RIO - Nas palavras de Ivan Lins, Júlia Vargas é uma "cantora de voz forte, e personalidade mais forte ainda". Aos 24 anos, a jovem nascida em Cabo Frio conquista, aos poucos, espaço e reconhecimento dentro da nova cena artística carioca. No palco (como o do Circo Voador na noite desta quinta-feira, abrindo o Baile do Almeidinha, capitaneado por Hamilton de Holanda), ela mostra a riqueza de sua musicalidade: interpreta, canta, dança e toca percussão, ao lado de uma banda que poderia acompanhar qualquer artista de primeiro time.
Responsável pelos instrumentos de sopro, Marcelo Bernardes, por exemplo, toca sax e clarinete nos shows dela, quando não está em turnê com Chico Buarque, quem acompanha há mais de 20 anos. O baterista Alex Merlino, o guitarrista Walter Villaça e o violonista Rodrigo Garcia, músicos que tocavam com Cássia Eller, também conciliam as agendas para fazer parte do conjunto da cantora. Rodrigo, aliás, é peça-chave em sua trajetória. Os dois se conheceram quando Júlia fez um teste para participar do Nó Cego, grupo de São Pedro da Serra, na região serrana do Rio. Impressionado, ele a incentivou a investir na carreira solo, e resolveu ajudar na produção.
— A gente poderia fazer um disco do Nó Cego com a Júlia cantando algumas faixas, mas todo mundo viu que o trabalho dela tinha mais chance de voar sozinho. Outros músicos foram abraçando a ideia e formamos uma banda de vários caras feras, tocando de graça, na parceria. Ao mesmo tempo em que é uma cantora que arranjou uma banda, é uma banda que arranjou uma cantora — explica Rodrigo.
Influenciada pela família, toda ligada à música, Júlia sempre esteve envolvida no meio. Evandro Terra, o pai, é cantor e compositor. A mãe, Selemar Vargas, é maestrina. E o avô, Maurílio Santos, foi trompetista da Orquestra Tabajara durante 37 anos. Mas, apesar do berço musical, o sonho de infância dela era ser bailarina, tendo feito parte de companhias como a do Teatro Municipal e a de Deborah Colker. Após uma breve passagem pelo teatro — participou de uma trupe liderada por Oswaldo Montenegro — Júlia embarcou de vez na música.

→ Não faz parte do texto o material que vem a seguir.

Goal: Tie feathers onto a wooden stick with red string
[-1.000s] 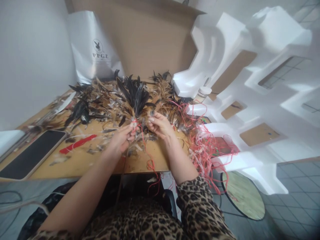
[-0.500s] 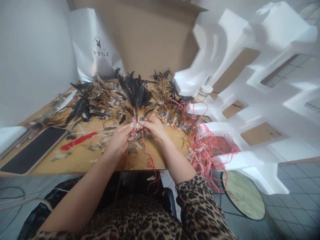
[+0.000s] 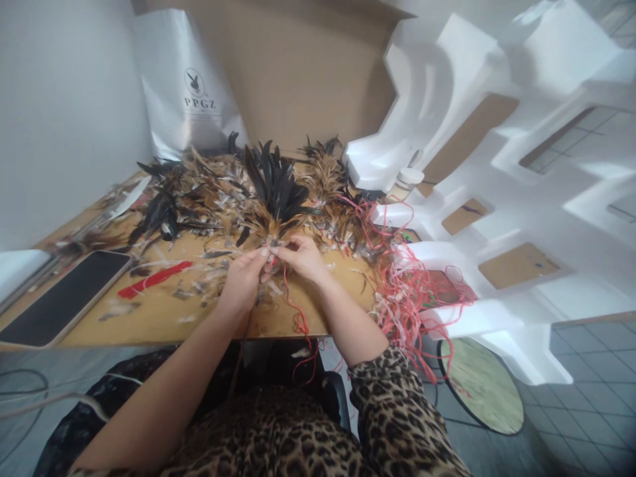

— Como minha mãe é regente, eu e meus irmãos fazíamos reforço nos corais dela desde pequenos, isso ajudou a desenvolver meu ouvido. Tive muita influência da minha mãe, mas principalmente do meu irmão (Ivo Vargas), que canta e compõe. Eu chegava do ballet, completamente focada na dança, ele puxava um violão e falava: “Vamos tirar essa música aqui que vai ficar bonita na sua voz” — conta Júlia, que às vezes dá uma canja em shows da banda de Ivo, o grupo niteroiense Giras Gerais.
O primeiro álbum da cantora, disponível no Itunes, foi gravado no último ano, sob forte incentivo de Ivan Lins, apresentado a ela por Rodrigo. Ivan promoveu um encontro em sua casa, onde lhe ofereceu uma música sua inédita, “Cabelos molhados”, cuja letra é um poema de Marly de Oliveira, esposa do João Cabral de Melo Neto; além de uma parceria dele com o Lenine, “Se acontecer”. O regionalismo está presente em muitas faixas do disco, como na impecável “Desabafo”, da paraibana Cecéu, e em músicas de Cátia de França, todas escolhidas a dedo por Júlia.
— Ela não canta qualquer coisa. A Júlia se preocupa muito com o repertório. Acredito que, na medida em que ela impõe sua personalidade firme e estabelece uma atitude como artista, tem uma boa chance de se destacar. Hoje, para se destacar entre a imensidão de cantoras que existem e cantam bem, é necessário criar uma imagem bastante particular, única. Acho que ela tem todos os atributos necessários — diz Ivan.